ASSIGNED TASK: Retype every entry word for word.

-------

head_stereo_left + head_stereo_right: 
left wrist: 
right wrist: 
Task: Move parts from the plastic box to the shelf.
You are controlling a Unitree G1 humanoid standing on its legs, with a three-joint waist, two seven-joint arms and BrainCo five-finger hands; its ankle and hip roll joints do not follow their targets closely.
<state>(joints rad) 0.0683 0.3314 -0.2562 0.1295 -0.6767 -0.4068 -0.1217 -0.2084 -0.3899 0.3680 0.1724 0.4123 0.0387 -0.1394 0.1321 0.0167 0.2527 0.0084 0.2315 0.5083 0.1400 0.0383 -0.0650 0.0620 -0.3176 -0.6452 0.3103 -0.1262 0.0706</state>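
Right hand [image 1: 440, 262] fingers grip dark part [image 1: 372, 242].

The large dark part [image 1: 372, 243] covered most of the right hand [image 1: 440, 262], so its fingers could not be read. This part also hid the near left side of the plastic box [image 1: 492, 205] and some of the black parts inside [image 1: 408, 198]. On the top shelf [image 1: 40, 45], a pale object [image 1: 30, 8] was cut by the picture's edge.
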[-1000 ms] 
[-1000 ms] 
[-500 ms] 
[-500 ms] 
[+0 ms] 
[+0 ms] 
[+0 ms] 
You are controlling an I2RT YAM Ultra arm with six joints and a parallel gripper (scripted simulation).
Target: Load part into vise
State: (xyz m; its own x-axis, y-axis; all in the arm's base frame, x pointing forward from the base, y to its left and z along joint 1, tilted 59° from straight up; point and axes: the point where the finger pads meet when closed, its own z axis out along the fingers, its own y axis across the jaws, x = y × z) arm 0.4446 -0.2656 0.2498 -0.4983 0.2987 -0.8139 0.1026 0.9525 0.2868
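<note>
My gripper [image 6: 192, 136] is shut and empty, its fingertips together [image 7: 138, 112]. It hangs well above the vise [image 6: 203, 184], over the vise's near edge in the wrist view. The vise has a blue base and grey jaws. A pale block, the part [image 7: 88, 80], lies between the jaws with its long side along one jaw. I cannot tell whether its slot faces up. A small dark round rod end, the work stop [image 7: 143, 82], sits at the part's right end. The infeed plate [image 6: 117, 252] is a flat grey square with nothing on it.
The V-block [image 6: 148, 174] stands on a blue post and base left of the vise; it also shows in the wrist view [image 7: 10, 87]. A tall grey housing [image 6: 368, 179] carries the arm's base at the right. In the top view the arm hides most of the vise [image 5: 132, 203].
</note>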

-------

TASK RESPONSE:
head_stereo_left + head_stereo_right: 
left wrist: 
right wrist: 
Task: Move parts from the plastic box to the shelf.
You are controlling a Unitree G1 humanoid standing on its legs, with a three-joint waist, two seven-joint arms and BrainCo five-finger hands; its ankle and hip roll joints do not follow their targets closely.
<state>(joints rad) 0.0683 0.3314 -0.2562 0.1295 -0.6767 -0.4068 -0.1217 -0.2084 -0.3899 0.3680 0.1724 0.4123 0.0387 -0.1394 0.1321 0.0167 0.2527 0.0084 0.2315 0.5083 0.1400 0.0383 -0.0650 0.0620 -0.3176 -0.6452 0.3103 -0.1262 0.0706</state>
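Right hand [image 1: 440, 262] fingers grip dark part [image 1: 372, 242].

The large dark part [image 1: 372, 243] covered most of the right hand [image 1: 440, 262], so its fingers could not be read. This part also hid the near left side of the plastic box [image 1: 492, 205] and some of the black parts inside [image 1: 408, 198]. On the top shelf [image 1: 40, 45], a pale object [image 1: 30, 8] was cut by the picture's edge.
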[-1000 ms] 
[-1000 ms] 
[-500 ms] 
[-500 ms] 
[+0 ms] 
[+0 ms] 
[+0 ms] 
You are controlling an I2RT YAM Ultra arm with six joints and a parallel gripper (scripted simulation).
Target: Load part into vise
State: (xyz m; its own x-axis, y-axis; all in the arm's base frame, x pointing forward from the base, y to its left and z along joint 1, tilted 59° from straight up; point and axes: the point where the finger pads meet when closed, its own z axis out along the fingers, its own y axis across the jaws, x = y × z) arm 0.4446 -0.2656 0.2498 -0.4983 0.2987 -0.8139 0.1026 0.9525 0.2868
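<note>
My gripper [image 6: 192, 136] is shut and empty, its fingertips together [image 7: 138, 112]. It hangs well above the vise [image 6: 203, 184], over the vise's near edge in the wrist view. The vise has a blue base and grey jaws. A pale block, the part [image 7: 88, 80], lies between the jaws with its long side along one jaw. I cannot tell whether its slot faces up. A small dark round rod end, the work stop [image 7: 143, 82], sits at the part's right end. The infeed plate [image 6: 117, 252] is a flat grey square with nothing on it.
The V-block [image 6: 148, 174] stands on a blue post and base left of the vise; it also shows in the wrist view [image 7: 10, 87]. A tall grey housing [image 6: 368, 179] carries the arm's base at the right. In the top view the arm hides most of the vise [image 5: 132, 203].
</note>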

The output above is complete.